Task description: Each line of the records below that includes "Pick" adds one to the count; state the final count by itself.

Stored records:
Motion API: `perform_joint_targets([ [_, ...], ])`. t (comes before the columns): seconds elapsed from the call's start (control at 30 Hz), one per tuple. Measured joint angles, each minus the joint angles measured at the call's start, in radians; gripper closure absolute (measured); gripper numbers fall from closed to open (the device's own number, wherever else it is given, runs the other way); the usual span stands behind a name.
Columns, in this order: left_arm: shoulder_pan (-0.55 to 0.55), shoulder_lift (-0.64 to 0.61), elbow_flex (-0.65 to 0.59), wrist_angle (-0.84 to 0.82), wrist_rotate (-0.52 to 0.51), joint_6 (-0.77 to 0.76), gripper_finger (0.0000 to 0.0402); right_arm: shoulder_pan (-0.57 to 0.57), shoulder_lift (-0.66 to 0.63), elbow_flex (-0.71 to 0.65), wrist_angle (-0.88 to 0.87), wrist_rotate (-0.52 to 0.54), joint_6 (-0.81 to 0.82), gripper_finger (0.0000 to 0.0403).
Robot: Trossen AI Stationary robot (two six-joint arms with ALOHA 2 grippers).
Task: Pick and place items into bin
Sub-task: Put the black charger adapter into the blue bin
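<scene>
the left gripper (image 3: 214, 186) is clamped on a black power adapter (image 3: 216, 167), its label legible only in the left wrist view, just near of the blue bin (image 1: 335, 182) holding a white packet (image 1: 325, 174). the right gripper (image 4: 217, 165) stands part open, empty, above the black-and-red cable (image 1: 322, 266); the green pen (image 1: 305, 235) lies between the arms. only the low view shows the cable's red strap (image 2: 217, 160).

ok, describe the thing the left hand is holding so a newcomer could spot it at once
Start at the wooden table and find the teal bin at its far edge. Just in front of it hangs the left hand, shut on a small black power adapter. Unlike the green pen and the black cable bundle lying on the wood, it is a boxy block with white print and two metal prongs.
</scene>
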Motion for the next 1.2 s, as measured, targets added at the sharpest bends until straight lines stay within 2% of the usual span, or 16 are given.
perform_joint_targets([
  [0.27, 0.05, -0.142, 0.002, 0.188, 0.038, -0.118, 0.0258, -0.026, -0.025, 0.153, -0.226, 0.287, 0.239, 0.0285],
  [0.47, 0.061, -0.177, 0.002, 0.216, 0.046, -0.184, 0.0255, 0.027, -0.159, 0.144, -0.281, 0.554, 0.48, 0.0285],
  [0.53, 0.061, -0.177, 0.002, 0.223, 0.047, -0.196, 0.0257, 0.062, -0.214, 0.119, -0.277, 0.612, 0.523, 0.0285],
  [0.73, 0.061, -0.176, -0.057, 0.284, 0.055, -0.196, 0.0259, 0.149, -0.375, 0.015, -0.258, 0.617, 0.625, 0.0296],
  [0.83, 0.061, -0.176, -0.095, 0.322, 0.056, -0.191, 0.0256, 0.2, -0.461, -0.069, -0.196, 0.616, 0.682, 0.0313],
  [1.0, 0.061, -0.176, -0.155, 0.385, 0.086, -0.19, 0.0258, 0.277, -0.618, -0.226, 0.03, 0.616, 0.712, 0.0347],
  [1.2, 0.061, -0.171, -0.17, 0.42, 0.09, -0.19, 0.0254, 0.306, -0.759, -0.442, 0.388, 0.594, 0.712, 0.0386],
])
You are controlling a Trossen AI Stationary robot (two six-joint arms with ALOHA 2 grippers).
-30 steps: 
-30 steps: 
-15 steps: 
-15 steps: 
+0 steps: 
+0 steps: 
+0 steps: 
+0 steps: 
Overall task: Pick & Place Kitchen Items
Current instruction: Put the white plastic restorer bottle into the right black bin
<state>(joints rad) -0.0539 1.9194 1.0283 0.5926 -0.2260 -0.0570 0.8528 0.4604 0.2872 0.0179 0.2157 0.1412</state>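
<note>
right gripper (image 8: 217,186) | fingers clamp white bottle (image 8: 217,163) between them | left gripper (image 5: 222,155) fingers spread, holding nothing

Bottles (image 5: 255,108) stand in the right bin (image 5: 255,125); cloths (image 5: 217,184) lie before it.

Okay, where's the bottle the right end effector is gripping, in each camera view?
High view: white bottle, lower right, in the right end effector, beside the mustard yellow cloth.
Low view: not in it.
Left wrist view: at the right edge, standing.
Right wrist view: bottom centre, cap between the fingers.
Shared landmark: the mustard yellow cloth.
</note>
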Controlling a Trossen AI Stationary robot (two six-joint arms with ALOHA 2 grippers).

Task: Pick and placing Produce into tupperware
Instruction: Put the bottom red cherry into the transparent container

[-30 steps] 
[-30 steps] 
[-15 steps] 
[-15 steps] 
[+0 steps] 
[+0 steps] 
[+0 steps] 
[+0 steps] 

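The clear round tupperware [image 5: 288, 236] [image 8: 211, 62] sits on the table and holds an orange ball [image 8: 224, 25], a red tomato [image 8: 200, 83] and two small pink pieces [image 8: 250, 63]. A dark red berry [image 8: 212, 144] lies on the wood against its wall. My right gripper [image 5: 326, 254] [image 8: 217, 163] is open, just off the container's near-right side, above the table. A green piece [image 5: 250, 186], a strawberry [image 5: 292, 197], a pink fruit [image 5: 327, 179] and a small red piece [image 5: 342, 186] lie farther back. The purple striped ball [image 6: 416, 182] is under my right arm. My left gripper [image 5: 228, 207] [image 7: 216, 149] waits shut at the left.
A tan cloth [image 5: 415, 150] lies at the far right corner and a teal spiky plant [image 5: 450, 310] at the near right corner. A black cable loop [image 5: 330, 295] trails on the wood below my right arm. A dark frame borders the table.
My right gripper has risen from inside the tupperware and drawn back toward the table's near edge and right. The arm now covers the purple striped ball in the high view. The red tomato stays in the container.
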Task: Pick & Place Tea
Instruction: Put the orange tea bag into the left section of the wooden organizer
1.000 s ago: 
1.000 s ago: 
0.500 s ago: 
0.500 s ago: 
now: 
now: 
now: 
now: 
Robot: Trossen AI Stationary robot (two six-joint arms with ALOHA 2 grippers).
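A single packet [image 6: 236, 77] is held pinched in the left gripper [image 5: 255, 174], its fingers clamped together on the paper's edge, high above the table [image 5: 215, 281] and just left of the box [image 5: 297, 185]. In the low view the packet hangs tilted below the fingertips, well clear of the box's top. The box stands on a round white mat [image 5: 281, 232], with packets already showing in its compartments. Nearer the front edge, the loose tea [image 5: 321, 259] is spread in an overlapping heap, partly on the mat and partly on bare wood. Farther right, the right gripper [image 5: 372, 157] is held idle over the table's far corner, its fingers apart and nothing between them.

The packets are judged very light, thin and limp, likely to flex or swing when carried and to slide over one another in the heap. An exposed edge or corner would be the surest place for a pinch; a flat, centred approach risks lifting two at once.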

Exercise result: 4